4

This is a rather complex problem, but I'll try to make it easy to understand:

I have three subnets. We'll call them 10.10.0.0/22, 10.20.0.0/22 and 10.30.0.0/16. I have two AD domains, but I don't think that is significant.

10.30.0.x subnet is where most of the machines on my network live. The 10.10 and 10.20 subnets are dedicated to heavy traffic between servers. (Storage and Virtual Machine migration.)

The domain controllers (and DNS servers) have interfaces on all three subnets, so they can authenticate machines on all three subnets. Therefore, we have enabled subnet prioritization on the DNS servers, meaning that they will attempt to order the DNS results with a preference towards the client's subnet. So for example, I make a request from the 10.30 subnet for server.company.com, (which also has interfaces on all three subnets) it will return all three IP addresses for that machine, but it will return them in the order 10.30.0.5, 10.20.0.5, 10.10.0.5. (The last two may be reversed)

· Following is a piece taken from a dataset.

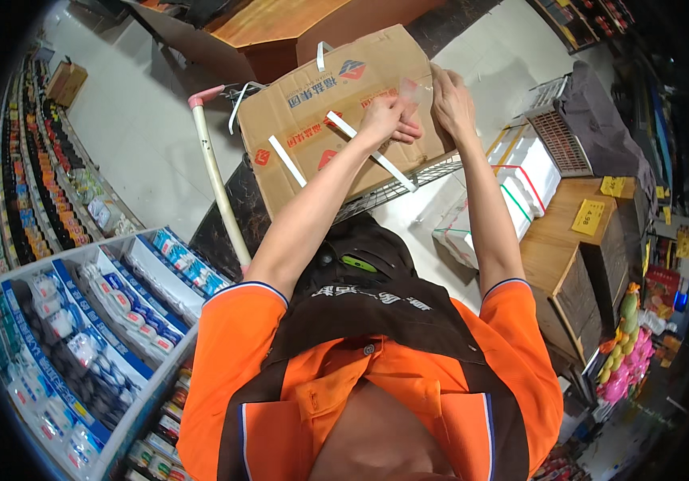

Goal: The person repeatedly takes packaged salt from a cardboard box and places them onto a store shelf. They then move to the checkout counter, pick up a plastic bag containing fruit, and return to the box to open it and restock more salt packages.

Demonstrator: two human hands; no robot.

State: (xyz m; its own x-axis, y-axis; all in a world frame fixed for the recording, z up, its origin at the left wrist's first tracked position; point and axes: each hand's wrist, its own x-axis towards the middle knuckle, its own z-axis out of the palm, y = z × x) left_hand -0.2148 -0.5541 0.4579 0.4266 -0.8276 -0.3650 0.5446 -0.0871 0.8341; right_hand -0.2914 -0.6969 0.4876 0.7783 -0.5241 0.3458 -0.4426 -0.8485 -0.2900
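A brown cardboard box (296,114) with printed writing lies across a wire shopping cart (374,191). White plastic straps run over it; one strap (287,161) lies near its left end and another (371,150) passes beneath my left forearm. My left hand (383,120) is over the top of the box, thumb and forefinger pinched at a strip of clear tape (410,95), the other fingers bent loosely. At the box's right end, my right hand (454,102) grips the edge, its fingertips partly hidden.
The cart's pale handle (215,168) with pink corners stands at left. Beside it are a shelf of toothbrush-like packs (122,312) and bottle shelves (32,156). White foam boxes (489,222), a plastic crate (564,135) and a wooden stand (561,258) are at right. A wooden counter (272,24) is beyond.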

Everything in DNS seems to be working as expected. My workstation is only on the 10.30 subnet. However, when I ping server.company.com, it always resolves to either 10.20.0.5 or 10.10.0.5, and never to 10.30.0.5. I ran a Wireshark capture of the DNS traffic, and the DNS servers are definitely returning the results in the correct order. However, my client is ignoring the 10.30 entry entirely. It always resolves to 10.20 or 10.10, depending on which is next in the DNS reply. nslookup queries always seem to look correct, but nslookup doesn't actually resolve the query, it only provides the DNS server's answer, which, as far as I can see, is correct.

I'm running Windows 10, with all available Windows Updates. (No insider components) I've confirmed this same behavior on at least four other machines that are running Windows 10, but some other machines running Windows 10 work correctly. I have tested on Windows 8, 7, All recent versions of Server, and several Linux machines, and all resolve correctly. It's only come up on some Windows 10 machines, although I can't conclusively rule out the possibility it's happening elsewhere.

Here's where it gets weird: I can edit the HOSTS file on my machine, and if the 10.30 entry is the only entry for the server, it resolves correctly. But if there are any other options, it will choose that. It doesn't make a difference if the 10.30 entry is first on the list.

And then really weird: I can RDP to server.company.com just fine, 100% of the time. I open a cmd window and ping or tracert server.company.com, and it resolves to 10.10.0.5. I type mstsc -v:10.10.0.5 and it times out, so it is not reachable at that address. (And it should not be) However, mstsc -v:10.30.0.5 and mstsc -v:server.company.com actually work, meaning that ping doesn't seem to be using the same resolution mechanism as Microsoft RDP Client. I don't clear my DNS cache, either. In fact, the entries are listed in the correct order when I type ipconfig /displaydns. Server Manager (RSAT) can seemingly manage the server from my workstation, but Hyper-V manager, cannot. RPC appears to work, but I get strange authentication errors with some functions. For some reason, some applications are just completely skipping over the 10.30 subnet.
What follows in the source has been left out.